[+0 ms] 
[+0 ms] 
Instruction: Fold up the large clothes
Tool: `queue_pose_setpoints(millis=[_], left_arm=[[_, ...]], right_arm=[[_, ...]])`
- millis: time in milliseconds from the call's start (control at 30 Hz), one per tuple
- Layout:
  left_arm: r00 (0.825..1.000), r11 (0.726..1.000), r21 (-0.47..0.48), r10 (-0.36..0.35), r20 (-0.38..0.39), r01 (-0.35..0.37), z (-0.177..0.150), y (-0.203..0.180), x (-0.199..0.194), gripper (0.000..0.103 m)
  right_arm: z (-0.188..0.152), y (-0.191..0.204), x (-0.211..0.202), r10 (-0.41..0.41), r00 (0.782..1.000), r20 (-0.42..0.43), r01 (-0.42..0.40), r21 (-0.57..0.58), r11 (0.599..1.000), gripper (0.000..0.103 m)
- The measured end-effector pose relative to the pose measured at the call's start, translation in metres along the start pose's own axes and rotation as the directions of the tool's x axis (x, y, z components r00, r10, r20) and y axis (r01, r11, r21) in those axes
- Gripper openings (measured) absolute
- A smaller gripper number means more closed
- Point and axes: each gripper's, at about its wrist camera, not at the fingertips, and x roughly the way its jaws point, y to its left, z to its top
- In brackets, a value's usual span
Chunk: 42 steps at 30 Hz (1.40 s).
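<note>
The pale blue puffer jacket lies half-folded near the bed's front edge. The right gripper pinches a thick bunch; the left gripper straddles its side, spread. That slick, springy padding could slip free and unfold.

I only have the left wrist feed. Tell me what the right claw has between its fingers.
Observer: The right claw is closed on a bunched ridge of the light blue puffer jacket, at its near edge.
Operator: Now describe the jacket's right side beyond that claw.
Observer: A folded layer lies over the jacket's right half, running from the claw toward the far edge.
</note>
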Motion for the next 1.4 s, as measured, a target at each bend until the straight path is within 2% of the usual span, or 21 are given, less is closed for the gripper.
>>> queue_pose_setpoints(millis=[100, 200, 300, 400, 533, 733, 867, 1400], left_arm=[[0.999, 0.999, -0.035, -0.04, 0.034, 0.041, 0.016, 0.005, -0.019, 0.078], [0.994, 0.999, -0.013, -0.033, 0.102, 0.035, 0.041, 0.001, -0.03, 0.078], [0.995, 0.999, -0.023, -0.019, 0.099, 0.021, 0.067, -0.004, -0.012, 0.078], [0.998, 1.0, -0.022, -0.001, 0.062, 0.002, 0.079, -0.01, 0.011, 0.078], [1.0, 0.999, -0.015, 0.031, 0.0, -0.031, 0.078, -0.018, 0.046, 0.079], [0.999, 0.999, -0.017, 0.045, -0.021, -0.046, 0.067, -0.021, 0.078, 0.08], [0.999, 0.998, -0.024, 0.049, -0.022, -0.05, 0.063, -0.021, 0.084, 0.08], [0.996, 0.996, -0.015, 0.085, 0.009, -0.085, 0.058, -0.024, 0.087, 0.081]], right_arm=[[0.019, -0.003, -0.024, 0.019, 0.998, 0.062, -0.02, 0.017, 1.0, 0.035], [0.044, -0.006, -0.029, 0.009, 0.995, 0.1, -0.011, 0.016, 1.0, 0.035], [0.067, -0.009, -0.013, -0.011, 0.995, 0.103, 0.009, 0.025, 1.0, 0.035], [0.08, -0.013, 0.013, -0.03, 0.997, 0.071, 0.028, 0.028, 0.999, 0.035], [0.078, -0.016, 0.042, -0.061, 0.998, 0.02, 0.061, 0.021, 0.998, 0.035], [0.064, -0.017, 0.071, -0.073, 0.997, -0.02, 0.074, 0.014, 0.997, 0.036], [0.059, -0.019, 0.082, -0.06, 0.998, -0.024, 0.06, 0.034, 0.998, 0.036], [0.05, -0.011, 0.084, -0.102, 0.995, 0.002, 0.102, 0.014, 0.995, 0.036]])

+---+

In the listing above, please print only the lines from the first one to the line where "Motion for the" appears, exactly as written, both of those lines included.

[+0 ms] 
[+0 ms] 
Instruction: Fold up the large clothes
Tool: `queue_pose_setpoints(millis=[_], left_arm=[[_, ...]], right_arm=[[_, ...]])`
- millis: time in milliseconds from the call's start (control at 30 Hz), one per tuple
- Layout:
  left_arm: r00 (0.825..1.000), r11 (0.726..1.000), r21 (-0.47..0.48), r10 (-0.36..0.35), r20 (-0.38..0.39), r01 (-0.35..0.37), z (-0.177..0.150), y (-0.203..0.180), x (-0.199..0.194), gripper (0.000..0.103 m)
  right_arm: z (-0.188..0.152), y (-0.191..0.204), x (-0.211..0.202), r10 (-0.41..0.41), r00 (0.782..1.000), r20 (-0.42..0.43), r01 (-0.42..0.40), r21 (-0.57..0.58), r11 (0.599..1.000), gripper (0.000..0.103 m)
- The measured end-effector pose relative to the pose measured at the call's start, translation in metres along the start pose's own axes and rotation as the directions of the tool's x axis (x, y, z components r00, r10, r20) and y axis (r01, r11, r21) in those axes
- Gripper openings (measured) absolute
- A smaller gripper number means more closed
- Point and axes: each gripper's, at about its wrist camera, not at the fingertips, and x roughly the way its jaws point, y to its left, z to its top
- In brackets, a value's usual span
Chunk: 42 steps at 30 Hz (1.40 s).
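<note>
The pale blue puffer jacket lies half-folded near the bed's front edge. The right gripper pinches a thick bunch; the left gripper straddles its side, spread. That slick, springy padding could slip free and unfold.

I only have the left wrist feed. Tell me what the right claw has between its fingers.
Observer: The right claw is closed on a bunched ridge of the light blue puffer jacket, at its near edge.
Operator: Now describe the jacket's right side beyond that claw.
Observer: A folded layer lies over the jacket's right half, running from the claw toward the far edge.
</note>
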Motion for the next 1.4 s, as measured, a target at each bend until the straight path is within 2% of the usual span, or 21 are given, less is closed for the gripper.

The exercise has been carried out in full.